▶ **TASK OBJECTIVE**: When you copy the material below, keep every line exact and leave each picture out.
--------
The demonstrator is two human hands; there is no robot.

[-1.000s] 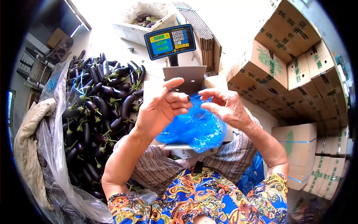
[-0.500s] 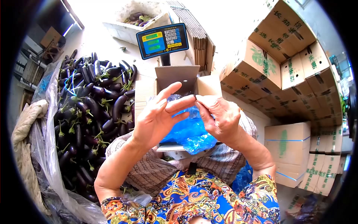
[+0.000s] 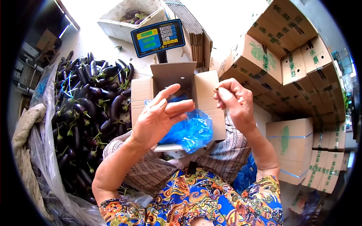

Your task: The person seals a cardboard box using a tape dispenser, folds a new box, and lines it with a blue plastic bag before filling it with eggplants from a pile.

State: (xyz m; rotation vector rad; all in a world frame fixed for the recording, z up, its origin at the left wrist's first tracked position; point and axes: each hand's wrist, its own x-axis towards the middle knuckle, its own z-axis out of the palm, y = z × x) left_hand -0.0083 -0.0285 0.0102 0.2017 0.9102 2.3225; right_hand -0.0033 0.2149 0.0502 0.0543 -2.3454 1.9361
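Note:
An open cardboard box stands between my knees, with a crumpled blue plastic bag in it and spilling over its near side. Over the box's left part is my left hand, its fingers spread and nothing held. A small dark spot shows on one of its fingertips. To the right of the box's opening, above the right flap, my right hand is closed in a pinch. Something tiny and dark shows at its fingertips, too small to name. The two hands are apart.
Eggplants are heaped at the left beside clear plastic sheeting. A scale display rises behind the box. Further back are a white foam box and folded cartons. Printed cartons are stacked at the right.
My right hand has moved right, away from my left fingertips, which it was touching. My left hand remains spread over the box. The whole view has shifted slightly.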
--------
▶ **RESPONSE TO THE EXERCISE**:
The demonstrator is two human hands; there is no robot.

[-1.000s] 
[-0.500s] 
[+0.000s] 

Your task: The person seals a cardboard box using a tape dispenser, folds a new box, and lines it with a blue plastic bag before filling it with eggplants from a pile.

State: (xyz m; rotation vector rad; all in a world frame fixed for the recording, z up, its origin at the left wrist's first tracked position; point and axes: each hand's wrist, its own x-axis towards the middle knuckle, its own z-axis out of the palm, y = z × x) left_hand -0.0083 -0.0285 0.0102 0.2017 0.9102 2.3225; right_hand -0.0033 0.2149 0.0502 0.0543 -2.3454 1.9361
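Note:
An open cardboard box stands between my knees, with a crumpled blue plastic bag in it and spilling over its near side. Over the box's left part is my left hand, its fingers spread and nothing held. A small dark spot shows on one of its fingertips. To the right of the box's opening, above the right flap, my right hand is closed in a pinch. Something tiny and dark shows at its fingertips, too small to name. The two hands are apart.
Eggplants are heaped at the left beside clear plastic sheeting. A scale display rises behind the box. Further back are a white foam box and folded cartons. Printed cartons are stacked at the right.
My right hand has moved right, away from my left fingertips, which it was touching. My left hand remains spread over the box. The whole view has shifted slightly.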

The exercise is done, and nothing more is needed.